La ricetta che vi propongo oggi è un ottimo espediente per sostituire la carne, e piacerà anche a chi la mangia convintamente, fidatevi di me. Ho preso spunto da un classico piatto francese pieno di cose che solo a nominarle vengono un po’ i brividi, ma coi fagioli è tutta un’altra storia. I francesi servono i loro paté accompagnati da cornichon, ovvero cetriolini sottaceto dal nome equivoco, infatti lo stesso termine significa anche “imbecille”. Potete riciclarlo per dare della testa di rapa in modo elegante!

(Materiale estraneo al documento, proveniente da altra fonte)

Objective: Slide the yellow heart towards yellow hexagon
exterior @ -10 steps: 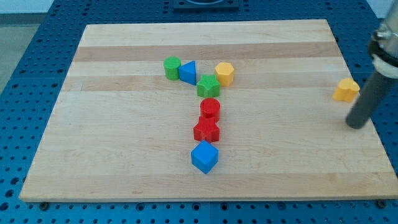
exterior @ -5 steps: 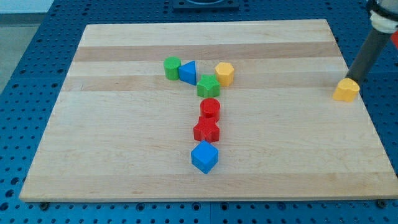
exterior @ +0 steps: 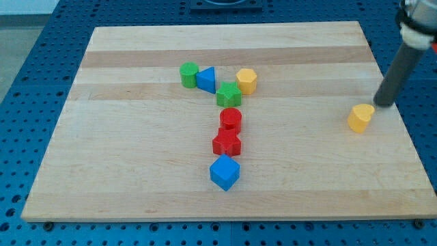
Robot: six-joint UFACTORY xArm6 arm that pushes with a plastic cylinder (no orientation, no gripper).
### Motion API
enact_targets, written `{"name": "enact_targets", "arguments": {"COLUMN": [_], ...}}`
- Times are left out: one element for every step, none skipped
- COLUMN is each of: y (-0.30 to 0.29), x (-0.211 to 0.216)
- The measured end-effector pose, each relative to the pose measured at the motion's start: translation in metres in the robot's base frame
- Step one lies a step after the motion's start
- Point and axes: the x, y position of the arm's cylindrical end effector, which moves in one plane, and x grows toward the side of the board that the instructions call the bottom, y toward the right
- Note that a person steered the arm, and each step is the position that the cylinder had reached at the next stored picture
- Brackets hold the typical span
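The yellow heart (exterior: 360, 117) lies on the wooden board (exterior: 136, 157) near the view's right edge. The yellow hexagon (exterior: 246, 80) sits near the board's middle, toward the view's top, far to the heart's left. My tip (exterior: 382, 104) is just up and to the right of the heart, close to it or touching its upper right side. The dark rod rises from the tip toward the view's top right corner.
A green cylinder (exterior: 189, 74), a blue triangle (exterior: 206, 78) and a green star (exterior: 229, 94) lie in a row left of the hexagon. Below them stand a red cylinder (exterior: 231, 119), a red star (exterior: 227, 143) and a blue cube (exterior: 224, 172).
My tip swung from the heart's lower right up around to its upper right. The heart has slid down and to the left, away from the board's right edge.
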Motion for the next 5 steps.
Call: {"name": "enact_targets", "arguments": {"y": [-0.026, -0.029, -0.038, -0.075, -0.090], "x": [0.020, 0.020, 0.026, 0.039, 0.045]}}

Vorrei ringraziare tutte le  splendide e gentilissime persone che dopo aver comprato il mio libro si sono prese 2 minuti per scrivermi e per mandarmi una foto, alcuni anche con le ricette realizzate nelle loro case. Grazi, grazie, grazie! E adesso ecco la ricetta.

 

Ingredienti per un vasetto:

300g di fagioli borlotti lessati

una carota

mezza costa di sedano

un cipollotto

una foglia di alloro

mezzo cucchiaino di pepe verde macinato

un cucchiaino di agar agar sciolto in 2 cucchiai di acqua

olio evo

sale

Procedimento: tagliate le verdure a dadini e fatele soffriggere in una casseruola con l’alloro in 4 cucchiai di olio per poco tempo, devono rimanere croccanti. Frullate grossolanamente i fagioli, deve rimanerne qualche pezzo intero per creare una consistenza non omogenea. Mescolate i fagioli alle verdure, togliete l’alloro e aggiungete il pepe e l’agar agar sciolto nell’acqua. Mescolate molto bene e fate scaldare senza far attaccare al tegame. Salate e con un cucchiaio riempite un vasetto di vetro con il paté, ricoprite con un abbondante strato di olio e riponete a raffreddare prima a temperatura ambiente e poi in frigorifero per 12-24 ore. Servite il paté con dei crostini caldi e con dei sottaceti. Buon appetito!